Member of the Saskatchewan Legislative Assembly for Prince Albert Northcote
- Incumbent
- Assumed office October 26, 2020
- Preceded by: Nicole Rancourt

Personal details
- Born: July 12, 1957 (age 68) Shellbrook, Saskatchewan
- Party: Saskatchewan Party

= Alana Ross =

Canadian politician

Alana Ross is a Canadian politician, who was first elected to the Legislative Assembly of Saskatchewan in the 2020 Saskatchewan general election and re-elected in the 2024 Saskatchewan general election. She represents the electoral district of Prince Albert Northcote as a member of the Saskatchewan Party.

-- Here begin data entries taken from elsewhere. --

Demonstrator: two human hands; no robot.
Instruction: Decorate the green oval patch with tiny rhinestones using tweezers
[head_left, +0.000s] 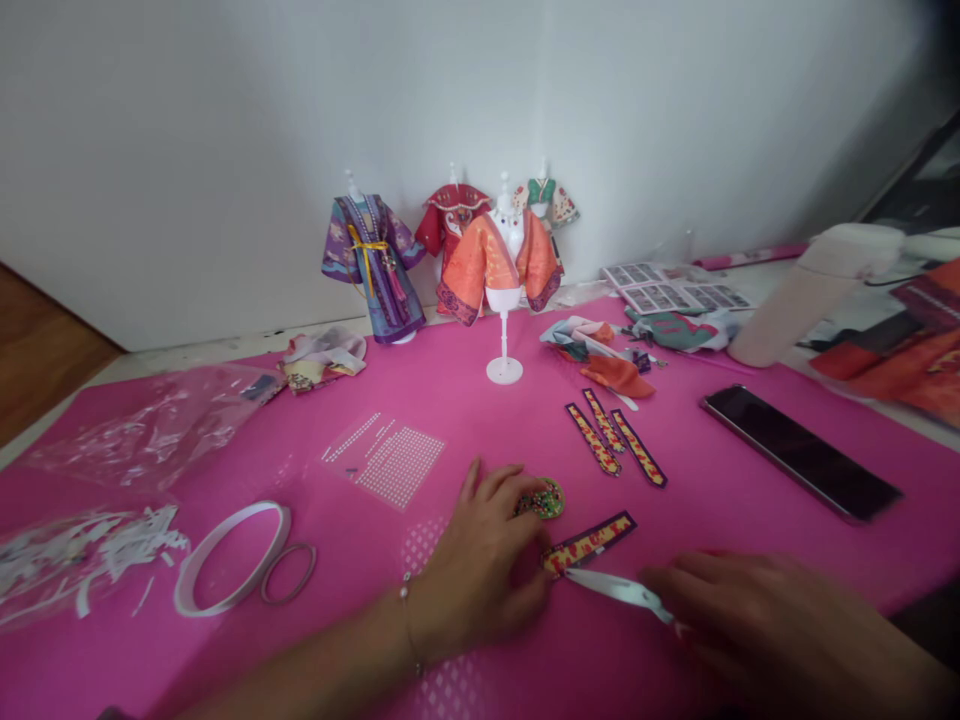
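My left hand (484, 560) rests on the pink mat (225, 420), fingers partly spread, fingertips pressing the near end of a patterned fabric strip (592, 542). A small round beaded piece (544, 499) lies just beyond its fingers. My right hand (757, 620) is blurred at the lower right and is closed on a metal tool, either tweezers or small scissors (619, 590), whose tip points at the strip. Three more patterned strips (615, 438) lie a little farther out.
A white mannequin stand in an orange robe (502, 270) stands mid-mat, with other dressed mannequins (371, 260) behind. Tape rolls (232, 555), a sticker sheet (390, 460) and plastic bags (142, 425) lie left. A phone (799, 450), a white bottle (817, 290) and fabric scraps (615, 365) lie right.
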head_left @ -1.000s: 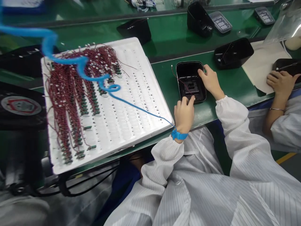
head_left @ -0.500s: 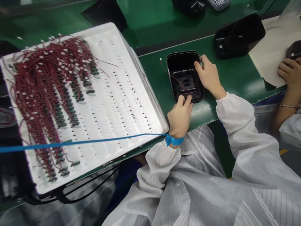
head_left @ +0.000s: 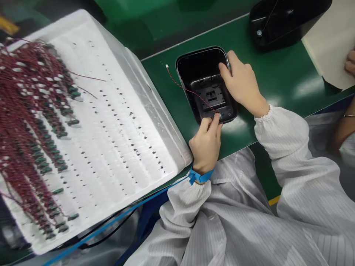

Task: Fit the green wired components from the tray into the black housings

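A black plastic housing (head_left: 198, 74) lies open side up on the green belt (head_left: 277, 81). My right hand (head_left: 240, 85) grips its right rim, fingers curled over the edge. My left hand (head_left: 206, 142) is at the housing's near edge, thumb and forefinger pinched on a small part at the end of a thin red wire (head_left: 185, 88). That wire runs up and left over the rim to a white connector (head_left: 166, 66) lying on the belt. A blue wrist strap (head_left: 199, 176) circles my left wrist.
A white tray (head_left: 133, 122) at the left holds several red wire bundles (head_left: 30, 122). Another black housing (head_left: 283, 18) lies at the top right. A co-worker's hand (head_left: 350, 62) and forearm show at the right edge beside a pale sheet (head_left: 327, 48).
The view has dipped down and moved closer. Both hands stay on the housing, and the left fingers have shifted slightly along its near edge. The blue cord now hangs below the tray.
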Motion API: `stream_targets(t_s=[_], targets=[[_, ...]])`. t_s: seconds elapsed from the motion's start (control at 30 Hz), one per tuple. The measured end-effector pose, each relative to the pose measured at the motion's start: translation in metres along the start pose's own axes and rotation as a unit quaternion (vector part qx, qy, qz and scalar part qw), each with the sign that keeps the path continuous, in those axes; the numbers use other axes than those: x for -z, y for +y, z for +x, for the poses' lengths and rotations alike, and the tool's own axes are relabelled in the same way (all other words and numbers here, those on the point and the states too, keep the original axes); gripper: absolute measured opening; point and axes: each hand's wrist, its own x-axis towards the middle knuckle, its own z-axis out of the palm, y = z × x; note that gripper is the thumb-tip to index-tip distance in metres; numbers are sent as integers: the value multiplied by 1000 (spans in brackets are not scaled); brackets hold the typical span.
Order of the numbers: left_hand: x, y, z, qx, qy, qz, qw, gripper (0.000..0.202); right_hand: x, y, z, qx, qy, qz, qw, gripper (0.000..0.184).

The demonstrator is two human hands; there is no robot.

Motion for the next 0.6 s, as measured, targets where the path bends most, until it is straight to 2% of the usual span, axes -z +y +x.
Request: stream_targets(t_s=[0.27, 0.47, 0.6], targets=[[-8, -8, -6, -3, 67, -33, 997, 30, 2, -2, -3, -3, -12, 9, 1000, 18], [-6, -7, -8, -11, 45, 8, 999, 31, 5, -12, -6, -46, -29, -43, 998, 20], [-6, -8, -9, -21, 46, 11, 999, 33, 4, -15, -8, -37, -33, -73, 996, 21]])
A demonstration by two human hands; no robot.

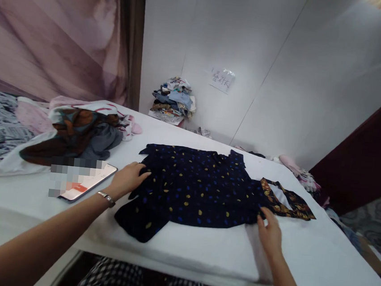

Ross is currently the Minister of Parks, Culture and Sport, Minister responsible for the Status of Women, Minister responsible for SLGA, and Minister responsible for Tourism Saskatchewan.

Ross has held a number of positions as MLA including Legislative Secretary for the Forestry Sector, Deputy Government Whip for House Leadership, and serves on the Treasury Board, Economy committee, Board of Internal Economy, caucus Management Committee, Premier's Commendation Award Committee, House Committee on Private Bills as chair, House Committee on Privileges, and House Services Committee.

Ross grew up in the Prince Alberta area before studying nursing at the University of Alberta. She worked as a nurse for over 30 years and also served as a unit union representative and post-secondary instructor. Ross has volunteered in the local 4-H program, the PA Exhibition Board, and the PA Rural School Division Board.